The objective of Cemaden Education is to contribute to the generation of a culture of perception of disaster risks, in the broad context of environmental education and the construction of sustainable and resilient societies. The idea is that each participating school becomes a micro-local Cemaden: a space to research, monitor the environment and climate, share knowledge, understand and issue disaster alerts, in addition to participatory management of interventions with their communities.

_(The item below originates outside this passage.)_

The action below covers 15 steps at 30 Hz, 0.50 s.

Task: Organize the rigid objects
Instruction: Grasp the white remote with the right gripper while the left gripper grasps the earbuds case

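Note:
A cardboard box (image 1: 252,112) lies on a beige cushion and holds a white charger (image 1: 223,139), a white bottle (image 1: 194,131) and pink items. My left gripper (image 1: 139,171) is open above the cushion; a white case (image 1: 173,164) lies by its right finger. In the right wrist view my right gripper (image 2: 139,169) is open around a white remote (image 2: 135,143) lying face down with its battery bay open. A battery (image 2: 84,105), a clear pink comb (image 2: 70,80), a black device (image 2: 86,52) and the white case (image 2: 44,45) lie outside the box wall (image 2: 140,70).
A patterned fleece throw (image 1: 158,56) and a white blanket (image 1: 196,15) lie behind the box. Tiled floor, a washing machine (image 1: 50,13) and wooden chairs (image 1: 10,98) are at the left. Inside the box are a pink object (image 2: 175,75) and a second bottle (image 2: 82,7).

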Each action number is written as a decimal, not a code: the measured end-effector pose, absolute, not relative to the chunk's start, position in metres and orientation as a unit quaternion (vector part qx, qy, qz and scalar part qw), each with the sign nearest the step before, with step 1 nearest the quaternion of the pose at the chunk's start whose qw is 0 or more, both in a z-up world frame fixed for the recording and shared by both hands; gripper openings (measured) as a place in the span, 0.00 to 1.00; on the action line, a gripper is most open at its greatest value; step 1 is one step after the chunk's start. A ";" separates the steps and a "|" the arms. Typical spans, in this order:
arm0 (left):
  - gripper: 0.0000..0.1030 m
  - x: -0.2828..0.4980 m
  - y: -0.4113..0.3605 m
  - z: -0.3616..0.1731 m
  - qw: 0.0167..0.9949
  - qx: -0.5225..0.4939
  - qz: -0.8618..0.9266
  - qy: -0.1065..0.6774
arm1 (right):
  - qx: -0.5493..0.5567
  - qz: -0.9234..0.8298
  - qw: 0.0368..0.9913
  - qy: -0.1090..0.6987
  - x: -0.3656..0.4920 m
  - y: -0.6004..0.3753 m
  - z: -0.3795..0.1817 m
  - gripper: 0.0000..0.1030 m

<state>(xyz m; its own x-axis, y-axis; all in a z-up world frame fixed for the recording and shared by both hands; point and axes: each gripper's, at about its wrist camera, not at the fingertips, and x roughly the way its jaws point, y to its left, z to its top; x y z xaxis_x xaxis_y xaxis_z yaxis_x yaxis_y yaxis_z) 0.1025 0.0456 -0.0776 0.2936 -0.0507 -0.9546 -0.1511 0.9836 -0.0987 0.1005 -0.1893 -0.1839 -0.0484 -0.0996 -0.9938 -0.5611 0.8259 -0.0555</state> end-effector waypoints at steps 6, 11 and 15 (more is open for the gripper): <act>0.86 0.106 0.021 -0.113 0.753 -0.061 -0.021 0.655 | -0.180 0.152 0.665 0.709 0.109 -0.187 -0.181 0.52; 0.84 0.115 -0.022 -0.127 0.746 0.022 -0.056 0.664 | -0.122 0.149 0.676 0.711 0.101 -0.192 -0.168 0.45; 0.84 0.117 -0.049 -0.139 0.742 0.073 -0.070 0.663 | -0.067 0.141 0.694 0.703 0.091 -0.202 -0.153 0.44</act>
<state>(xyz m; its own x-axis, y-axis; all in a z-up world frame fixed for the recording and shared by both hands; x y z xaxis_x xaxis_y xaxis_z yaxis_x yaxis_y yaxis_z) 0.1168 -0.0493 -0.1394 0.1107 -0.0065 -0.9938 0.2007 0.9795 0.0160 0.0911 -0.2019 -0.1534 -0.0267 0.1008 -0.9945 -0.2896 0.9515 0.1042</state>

The Paulo Virgínio school has a total of 1054 students, 617 of whom are in high school (INEP/MEC School Census, 2016), and are aged between 14 and 18 years, in rural and urban areas of the municipality. During the 2015/2016/2017 school years, the school adopted the theme of disaster risk reduction and involved the high school faculty, guided by pedagogical coordination, and more than 1600 students from the 17 high school classes, in research groups. The culmination of the process is dedicated to the theme of monitoring phenomena that potentiate disasters and the perception of risks, in the annual seminar “Citizenship Dialogues in the Prevention of Social and Environmental Disasters”.
The source of funding was found by the school from resources of the Ministry of Education (MEC) allocated to public high schools: they used part of the resources of the Innovative High School Program (ProEMI/MEC) for the scientific initiation activities of the project. This resource funded the technical visits to rural schools and the study of the watershed, the students’ snacks during the technical visits, and the funding of consumables such as screws, banners, stickers, and material for the organisation of the annual seminar. The complementary resources for the organisation of the seminar were collected from the community sale of food to the school community. The school also had the support of a scholarship from the Institutional Program of Scientific Initiation Scholarships of the National Research Council – CNPq, through the Forestry Institute/State Secretariat of Environment – SP, in partnership with Cemaden Education.
For the development of the Cemaden Education project, the school also sought other partnerships: it involved the local NGO Serra Above (work with sustainability and agroecology), a geologist from the Federal University of ABC who lives in the municipality, and the Forest Institute/State Park of Serra do Mar – Núcleo Cunha.